Premetto di non sapere nulla della graphic novel a cui è ispirato. La Vita di Adele per me è stato entrare per circa tre ore in un’altra vita appunto, come avviene per il lettore nel libro che Adele deve leggere per la scuola La vita di Marianna (meta-arte). La delicatezza dei turbamenti sentimentali prima adolescenziali e poi più maturi della bella Adele, che ha lo stupore e la luce di una ninfa. Una storia d’amore, la più intensa mai girata forse, ma anche molto di più.
Colpisce la bravura incredibile delle attrici con questa recitazione naturale, penetrante, che può essere frutto solo di un lungo snervante lavoro e che ha permesso al regista di farci vivere tutti gli stati d’animo della protagonista: la telecamera quasi sempre a spalla segue con primi piani insistenti, costanti, lunghi il viso “lolitiano” di Adele con cui infatti noi spettatori condividiamo tutto: espressioni, sonno, cibo, baci, lacrime e… muco. L’essenziale quindi dell’essere umano, l’angoscia dell’adolescenza, l’imbarazzo di una cena, dialogare con un ragazzo sull’autobus, la sensibilità di Adele nell’insegnamento ai bambini, tutto è dolcemente palpabile.

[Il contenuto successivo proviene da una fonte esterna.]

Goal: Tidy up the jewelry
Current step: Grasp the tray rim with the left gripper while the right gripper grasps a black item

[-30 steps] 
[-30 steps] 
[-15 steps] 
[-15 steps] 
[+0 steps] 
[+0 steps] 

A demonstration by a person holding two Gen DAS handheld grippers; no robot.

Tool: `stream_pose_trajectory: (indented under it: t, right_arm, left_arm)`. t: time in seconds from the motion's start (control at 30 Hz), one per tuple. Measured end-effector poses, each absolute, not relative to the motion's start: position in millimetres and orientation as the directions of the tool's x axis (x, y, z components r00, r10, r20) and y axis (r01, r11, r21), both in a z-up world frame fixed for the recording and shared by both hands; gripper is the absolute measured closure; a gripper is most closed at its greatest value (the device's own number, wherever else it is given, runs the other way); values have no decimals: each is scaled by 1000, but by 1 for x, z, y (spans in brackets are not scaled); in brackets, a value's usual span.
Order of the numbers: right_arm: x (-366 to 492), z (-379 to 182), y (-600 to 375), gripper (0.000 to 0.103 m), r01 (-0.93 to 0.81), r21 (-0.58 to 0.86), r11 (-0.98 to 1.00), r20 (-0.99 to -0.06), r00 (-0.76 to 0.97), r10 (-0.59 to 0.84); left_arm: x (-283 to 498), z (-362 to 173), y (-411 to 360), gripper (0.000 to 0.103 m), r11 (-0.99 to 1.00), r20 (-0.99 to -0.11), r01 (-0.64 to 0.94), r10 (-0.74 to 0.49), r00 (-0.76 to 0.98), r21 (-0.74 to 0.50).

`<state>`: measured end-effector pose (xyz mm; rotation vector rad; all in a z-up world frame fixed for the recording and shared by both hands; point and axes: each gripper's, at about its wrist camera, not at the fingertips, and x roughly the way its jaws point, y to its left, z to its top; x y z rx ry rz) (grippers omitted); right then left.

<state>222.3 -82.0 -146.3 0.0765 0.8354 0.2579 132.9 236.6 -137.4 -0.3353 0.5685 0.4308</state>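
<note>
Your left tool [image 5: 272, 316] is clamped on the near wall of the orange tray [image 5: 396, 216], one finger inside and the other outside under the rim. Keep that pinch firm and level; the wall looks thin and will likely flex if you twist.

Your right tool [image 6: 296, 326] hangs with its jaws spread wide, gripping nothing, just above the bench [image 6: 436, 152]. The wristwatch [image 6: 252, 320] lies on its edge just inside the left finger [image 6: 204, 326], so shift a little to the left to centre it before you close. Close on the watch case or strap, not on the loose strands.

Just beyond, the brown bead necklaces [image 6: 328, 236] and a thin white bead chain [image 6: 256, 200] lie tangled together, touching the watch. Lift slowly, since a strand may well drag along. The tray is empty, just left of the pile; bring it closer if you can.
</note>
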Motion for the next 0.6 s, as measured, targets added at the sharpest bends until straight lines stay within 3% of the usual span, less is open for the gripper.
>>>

Le scene di sesso (il film è vietato ai minori di 14 anni ed è forse “il miglior porno mai realizzato”) sono sicuramente una “novità” quantomeno con questo grado di realismo, si percepisce con ottimi risultati l’obiettivo del regista: la credibilità; poi si può dibattere all’infinito sulla necessità di andare così “oltre” se per narrazione, arte e (anche) per… marketing.
Il film mi è sembrato volutamente decontestualizzato cronologicamente, il percorso di Adele, il suo grande amore omosessuale, le esperienze lavorative, sono immersi in un involucro si quotidiano ma, a parte una o due canzoni, non è riconducibile necessariamente a un periodo preciso, non si vede neanche un telefono cellulare o una tv. Le manifestazioni per la scuola, per l’affermazione dei diritti gay potrebbero essere degli anni ’70,’80 così come dell’altro ieri…
Tutto è idealizzato in modo “classico“, si parla di letteratura e pittura, c’è il disegno dal vero, nella scena del museo ovviamente risuona il Concerto per clarinetto in La maggiore di Mozart, e anche la panchina sotto l’albero del “primo incontro” ha la magia di un quadro; perché la storia di Adele vuole essere universale, eterna, ove chiaramente la società sia finalmente evoluta da permettere una storia d’amore di qualsiasi orientamento. Tre ore non sono poche ma sarebbe un peccato perderlo.